How is HTATSF1 being studied in the context of viral particle assembly?

Recent research has begun exploring HTATSF1's potential involvement in viral particle assembly beyond its established role in transcriptional regulation. Studies involving henipavirus matrix proteins have identified host factors that interact with viral M proteins and contribute to viral particle assembly . While HTATSF1 is primarily known for its role in HIV-1 transcription, similar methodological approaches could be applied to investigate its potential role in viral assembly:

• Viral-like particle (VLP) production assays: Researchers can manipulate HTATSF1 expression (through knockdown or overexpression) and measure the effects on VLP production using techniques similar to those described in the literature . HTATSF1 antibodies can be used to confirm knockdown efficiency or overexpression levels through Western blot analysis.

• Co-localization studies with viral structural proteins: Using immunofluorescence with HTATSF1 antibodies (validated for IF/ICC at 1:10-1:100 dilutions) in combination with antibodies against viral structural proteins to assess potential recruitment to assembly sites.

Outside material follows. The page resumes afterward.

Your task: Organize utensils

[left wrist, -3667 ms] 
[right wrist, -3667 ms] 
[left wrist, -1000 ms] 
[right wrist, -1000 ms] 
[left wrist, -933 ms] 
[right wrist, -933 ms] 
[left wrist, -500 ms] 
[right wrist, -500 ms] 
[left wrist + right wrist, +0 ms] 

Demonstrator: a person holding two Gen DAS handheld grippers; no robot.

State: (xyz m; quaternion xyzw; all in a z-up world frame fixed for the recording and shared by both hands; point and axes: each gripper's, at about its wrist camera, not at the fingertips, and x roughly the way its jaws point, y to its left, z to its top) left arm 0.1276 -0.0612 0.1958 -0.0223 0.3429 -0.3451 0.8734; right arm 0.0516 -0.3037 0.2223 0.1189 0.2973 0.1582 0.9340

• Protein-protein interaction studies: Applying co-immunoprecipitation approaches using HTATSF1 antibodies (0.5-4.0 μg for IP) to identify interactions with viral structural proteins, particularly during late stages of viral replication.

• Subcellular fractionation: Combining this technique with Western blot analysis using HTATSF1 antibodies to track potential redistribution of HTATSF1 during viral assembly.

These methodological approaches could reveal novel functions of HTATSF1 in the viral life cycle beyond transcriptional regulation, potentially identifying new therapeutic targets for antiviral development.

What emerging techniques can enhance HTATSF1 protein interaction studies?

Emerging technologies are expanding the toolkit for studying HTATSF1 interactions with other cellular and viral proteins:

• Proximity-dependent biotin identification (BioID): Fusing a biotin ligase to HTATSF1 allows biotinylation of proximal proteins, which can then be purified and identified by mass spectrometry. Validate findings using co-immunoprecipitation with HTATSF1 antibodies .

• CRISPR/Cas9 genome editing for endogenous tagging: Creating knock-in cell lines with endogenous HTATSF1 tagged with small epitopes or fluorescent proteins. HTATSF1 antibodies can validate these models by comparing expression patterns and molecular weights with unmodified cells .

• Single-molecule imaging techniques: Using fluorescently labeled HTATSF1 antibodies for super-resolution microscopy or single-particle tracking to study dynamic interactions and localizations of HTATSF1 at the nanoscale level .

• Protein complementation assays: Split reporter systems (such as NanoBiT or split GFP) can be combined with immunofluorescence using HTATSF1 antibodies to correlate protein complementation signals with endogenous HTATSF1 localization .

• Quantitative interactome analysis: Using HTATSF1 antibodies for immunoprecipitation combined with SILAC or TMT labeling and mass spectrometry to quantify changes in the HTATSF1 interactome under different experimental conditions .

These advanced methodologies, when combined with validated HTATSF1 antibodies, can provide unprecedented insights into the dynamic interactions and functions of HTATSF1 in both normal cellular processes and pathological conditions such as viral infections.